À la lumière de ces trois groupes d’étudiants qui entrent dans des relations bien différentes avec leurs parents au moment de faire un choix de programme universitaire, l’influence de ces derniers n’est plus à prouver. Les derniers paragraphes ont certainement fait la preuve qu’il est difficile pour ces jeunes d’agir en homo œconomicus en tout temps puisque les

influences alternatives au néolibéralisme agissent avec tout autant de force. Seulement six des étudiants avec qui j’ai discuté affirment que leurs parents n’ont pas partagé de conseils et n’avaient pas préparé de plan pour leur enfant qui était sur le point d’entreprendre ses études supérieures. À ce titre, il faut noter que quatre d’entre eux ont alors pu compter sur d’autres individus qui joueront un rôle d’avant plan dans leur parcours universitaire, ce qui sera abordé au prochain sous-chapitre.
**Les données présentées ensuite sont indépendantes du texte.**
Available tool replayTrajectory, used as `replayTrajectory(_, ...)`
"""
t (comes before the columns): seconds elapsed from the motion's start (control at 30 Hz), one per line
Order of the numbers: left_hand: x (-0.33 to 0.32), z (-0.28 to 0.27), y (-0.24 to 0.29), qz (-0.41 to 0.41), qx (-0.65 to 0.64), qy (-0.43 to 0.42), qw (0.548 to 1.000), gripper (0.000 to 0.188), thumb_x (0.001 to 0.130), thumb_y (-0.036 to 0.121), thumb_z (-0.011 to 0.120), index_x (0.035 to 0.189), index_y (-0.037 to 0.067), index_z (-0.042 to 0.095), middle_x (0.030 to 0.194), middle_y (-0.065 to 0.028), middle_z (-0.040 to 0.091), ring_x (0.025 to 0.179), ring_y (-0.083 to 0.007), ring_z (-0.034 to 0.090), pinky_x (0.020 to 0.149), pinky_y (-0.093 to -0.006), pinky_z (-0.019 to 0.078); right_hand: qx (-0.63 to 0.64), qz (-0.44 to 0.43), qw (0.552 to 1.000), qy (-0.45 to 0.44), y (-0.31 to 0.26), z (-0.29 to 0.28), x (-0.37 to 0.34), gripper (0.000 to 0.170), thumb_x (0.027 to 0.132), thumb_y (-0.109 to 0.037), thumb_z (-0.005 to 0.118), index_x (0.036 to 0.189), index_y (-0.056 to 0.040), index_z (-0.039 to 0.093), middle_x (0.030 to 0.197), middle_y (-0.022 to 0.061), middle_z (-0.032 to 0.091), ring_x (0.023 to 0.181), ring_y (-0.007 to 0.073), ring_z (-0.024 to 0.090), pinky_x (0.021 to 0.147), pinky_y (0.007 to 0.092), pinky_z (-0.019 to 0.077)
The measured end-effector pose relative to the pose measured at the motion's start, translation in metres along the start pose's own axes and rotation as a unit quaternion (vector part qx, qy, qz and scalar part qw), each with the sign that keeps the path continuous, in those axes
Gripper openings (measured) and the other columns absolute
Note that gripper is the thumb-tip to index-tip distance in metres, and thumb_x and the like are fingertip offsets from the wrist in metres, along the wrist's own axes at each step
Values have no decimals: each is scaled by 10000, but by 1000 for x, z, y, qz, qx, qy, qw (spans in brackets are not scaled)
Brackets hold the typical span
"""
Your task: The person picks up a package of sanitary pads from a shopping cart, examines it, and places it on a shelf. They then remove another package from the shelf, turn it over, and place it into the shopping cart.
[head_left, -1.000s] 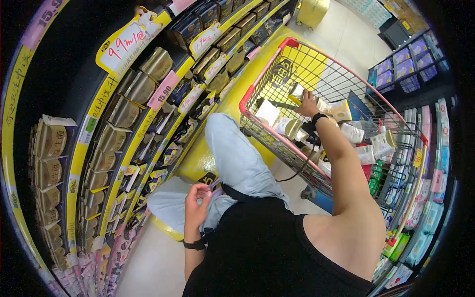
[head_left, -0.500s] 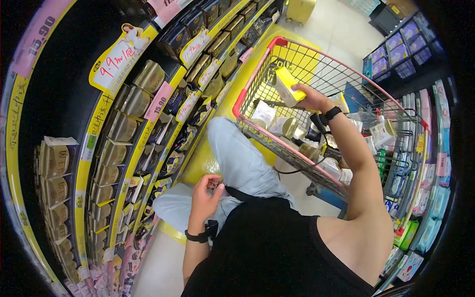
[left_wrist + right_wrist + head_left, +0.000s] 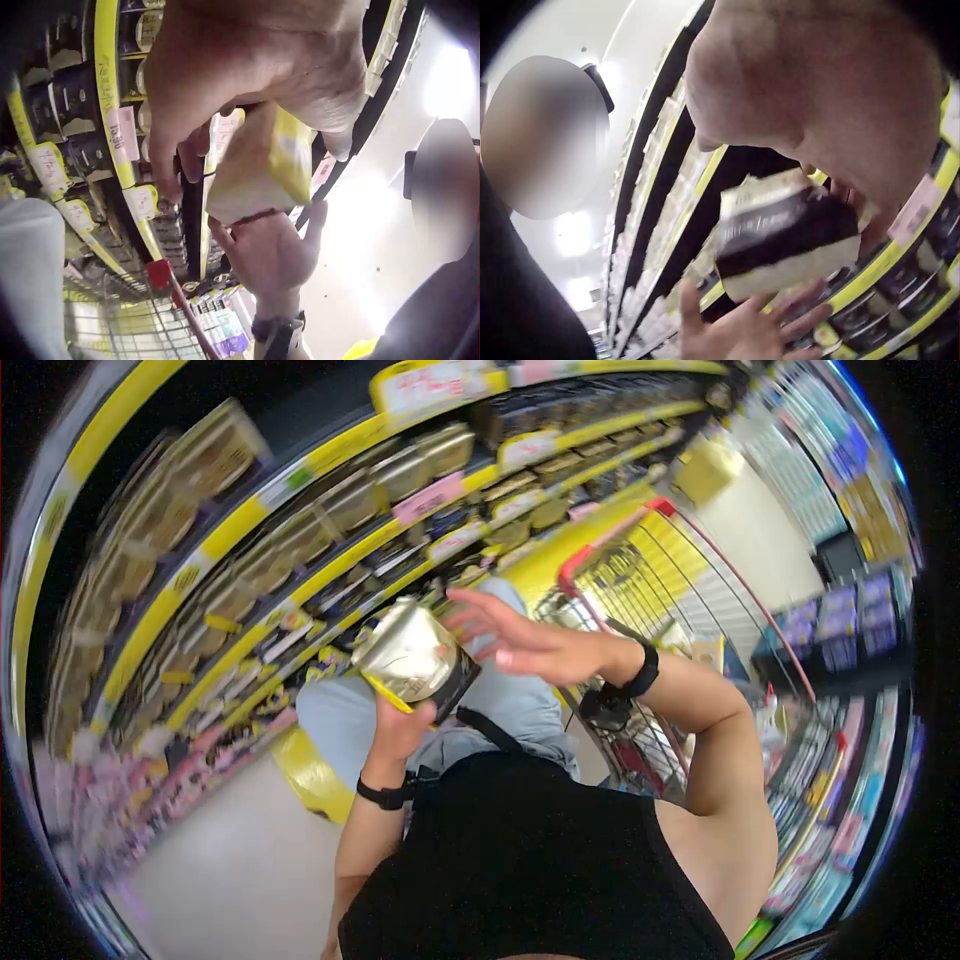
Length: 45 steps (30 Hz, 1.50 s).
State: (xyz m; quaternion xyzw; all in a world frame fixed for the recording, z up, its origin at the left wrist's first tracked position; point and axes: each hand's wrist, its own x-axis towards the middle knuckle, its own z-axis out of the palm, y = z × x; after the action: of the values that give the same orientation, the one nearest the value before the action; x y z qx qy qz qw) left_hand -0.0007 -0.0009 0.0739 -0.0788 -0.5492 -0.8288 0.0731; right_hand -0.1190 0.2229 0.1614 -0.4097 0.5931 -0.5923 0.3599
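A boxy gold, black and yellow pack (image 3: 415, 655) sits at the fingers of my left hand (image 3: 402, 730), in front of my knees. In the left wrist view, the left hand (image 3: 259, 71) has its fingers and thumb spread on either side of the pack (image 3: 259, 165), with gaps beside it. My right hand (image 3: 545, 645) is stretched out beside the pack, fingers apart and palm bare. The right wrist view shows the pack's dark band (image 3: 787, 232), with the left hand's spread fingers (image 3: 802, 311) below it. Both wrists wear black straps.
A red-rimmed wire shopping cart (image 3: 575, 572) with several packs inside stands to the right. Shelves with yellow edge strips (image 3: 270, 490), full of gold packs (image 3: 215, 460), curve along the left. A rack of purple packs (image 3: 840, 625) stands beyond the cart.
The right hand lifted the pack out of the cart and moved left with it. Now the pack is at the left hand, which has opened, and the view has turned left.
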Motion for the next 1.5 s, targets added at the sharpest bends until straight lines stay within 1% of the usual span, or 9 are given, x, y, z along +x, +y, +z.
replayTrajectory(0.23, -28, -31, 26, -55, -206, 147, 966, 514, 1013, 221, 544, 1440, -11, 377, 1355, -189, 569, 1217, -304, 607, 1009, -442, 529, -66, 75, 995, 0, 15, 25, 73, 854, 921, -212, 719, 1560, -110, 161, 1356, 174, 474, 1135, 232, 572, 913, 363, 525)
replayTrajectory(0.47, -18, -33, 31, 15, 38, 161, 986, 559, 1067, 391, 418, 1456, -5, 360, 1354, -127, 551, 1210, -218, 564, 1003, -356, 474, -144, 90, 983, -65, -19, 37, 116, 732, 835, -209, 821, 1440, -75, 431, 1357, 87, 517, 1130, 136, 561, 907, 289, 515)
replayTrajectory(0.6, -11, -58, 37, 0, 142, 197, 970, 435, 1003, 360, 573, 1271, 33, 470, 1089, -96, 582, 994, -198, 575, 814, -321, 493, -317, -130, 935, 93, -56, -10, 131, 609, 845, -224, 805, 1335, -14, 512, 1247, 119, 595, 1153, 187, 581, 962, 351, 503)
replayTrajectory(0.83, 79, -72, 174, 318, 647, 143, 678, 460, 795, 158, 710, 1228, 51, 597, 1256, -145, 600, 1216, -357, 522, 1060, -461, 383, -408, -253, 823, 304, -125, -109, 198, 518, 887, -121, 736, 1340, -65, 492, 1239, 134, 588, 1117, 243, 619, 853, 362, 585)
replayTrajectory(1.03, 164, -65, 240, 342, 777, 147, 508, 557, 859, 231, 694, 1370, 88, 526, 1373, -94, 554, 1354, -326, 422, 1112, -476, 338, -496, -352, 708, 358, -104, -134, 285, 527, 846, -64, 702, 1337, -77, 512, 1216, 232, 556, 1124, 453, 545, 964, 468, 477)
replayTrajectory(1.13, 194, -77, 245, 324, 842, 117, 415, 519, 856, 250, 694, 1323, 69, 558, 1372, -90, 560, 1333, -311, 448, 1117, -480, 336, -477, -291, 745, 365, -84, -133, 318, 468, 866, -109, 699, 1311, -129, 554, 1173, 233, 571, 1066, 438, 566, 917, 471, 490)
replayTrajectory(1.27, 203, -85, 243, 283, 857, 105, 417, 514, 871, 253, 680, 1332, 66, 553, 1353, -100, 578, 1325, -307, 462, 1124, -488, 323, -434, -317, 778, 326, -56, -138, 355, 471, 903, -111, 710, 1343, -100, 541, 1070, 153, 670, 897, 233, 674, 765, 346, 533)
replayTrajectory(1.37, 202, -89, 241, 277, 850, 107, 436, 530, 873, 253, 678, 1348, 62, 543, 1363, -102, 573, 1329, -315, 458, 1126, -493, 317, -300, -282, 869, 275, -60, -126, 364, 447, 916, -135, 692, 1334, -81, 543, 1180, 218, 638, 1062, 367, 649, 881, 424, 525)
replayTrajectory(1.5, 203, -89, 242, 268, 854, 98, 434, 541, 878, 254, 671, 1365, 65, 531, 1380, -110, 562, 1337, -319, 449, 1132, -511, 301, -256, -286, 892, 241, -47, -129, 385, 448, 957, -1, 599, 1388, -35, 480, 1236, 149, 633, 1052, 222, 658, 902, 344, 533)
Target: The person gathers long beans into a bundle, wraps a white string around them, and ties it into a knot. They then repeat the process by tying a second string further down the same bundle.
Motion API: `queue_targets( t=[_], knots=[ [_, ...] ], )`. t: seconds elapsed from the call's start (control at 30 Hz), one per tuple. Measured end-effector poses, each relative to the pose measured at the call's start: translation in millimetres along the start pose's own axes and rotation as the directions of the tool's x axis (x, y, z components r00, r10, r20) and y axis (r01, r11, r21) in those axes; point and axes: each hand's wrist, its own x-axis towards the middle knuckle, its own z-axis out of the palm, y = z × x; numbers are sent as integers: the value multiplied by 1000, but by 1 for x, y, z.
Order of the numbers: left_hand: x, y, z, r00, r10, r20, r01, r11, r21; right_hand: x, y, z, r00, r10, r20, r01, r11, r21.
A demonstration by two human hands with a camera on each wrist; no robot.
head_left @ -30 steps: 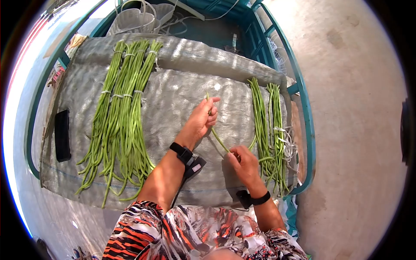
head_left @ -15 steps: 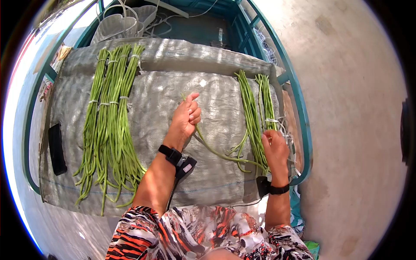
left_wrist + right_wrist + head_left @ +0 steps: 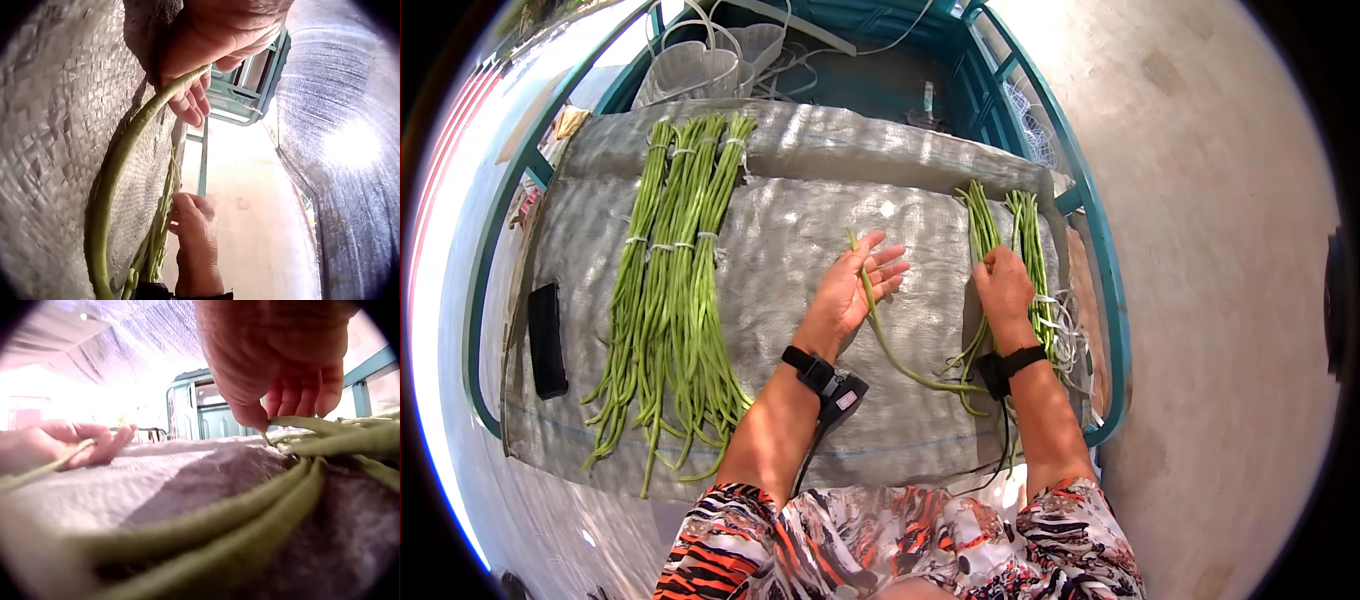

On voit donc qu’au Cambodge, l’éducation tertiaire est clairement un projet familial. C’est par nécessité et dans une relation permanente avec la sphère familiale qu’elle est discutée, planifiée et financée par toute la famille. Cette logique s’explique certainement par une particularité de leur monde sociale qui fait en sorte que le succès à l’université d’un des membres de la famille aura des répercussions positives sur tous, ou du moins c’est ce qui est espéré. C’est ainsi que les parents ont leur mot à dire sur le choix du programme universitaire, tout comme la famille plus élargie dans certains cas puisqu’elle contribue financièrement à la poursuite des études universitaires. Le processus décisionnel inclut donc toujours au moins une discussion, mais souvent une sorte de négociation complexe où la voix du futur étudiant peut avoir plus ou moins de poids. Sur ce plan, l’autonomie de l’étudiant qui fait un choix est rarement parfaite et en plus de sa situation économique et géographique, il doit absolument prendre en considération les intérêts et les connaissances des membres de sa famille (Peou 2017 : 34).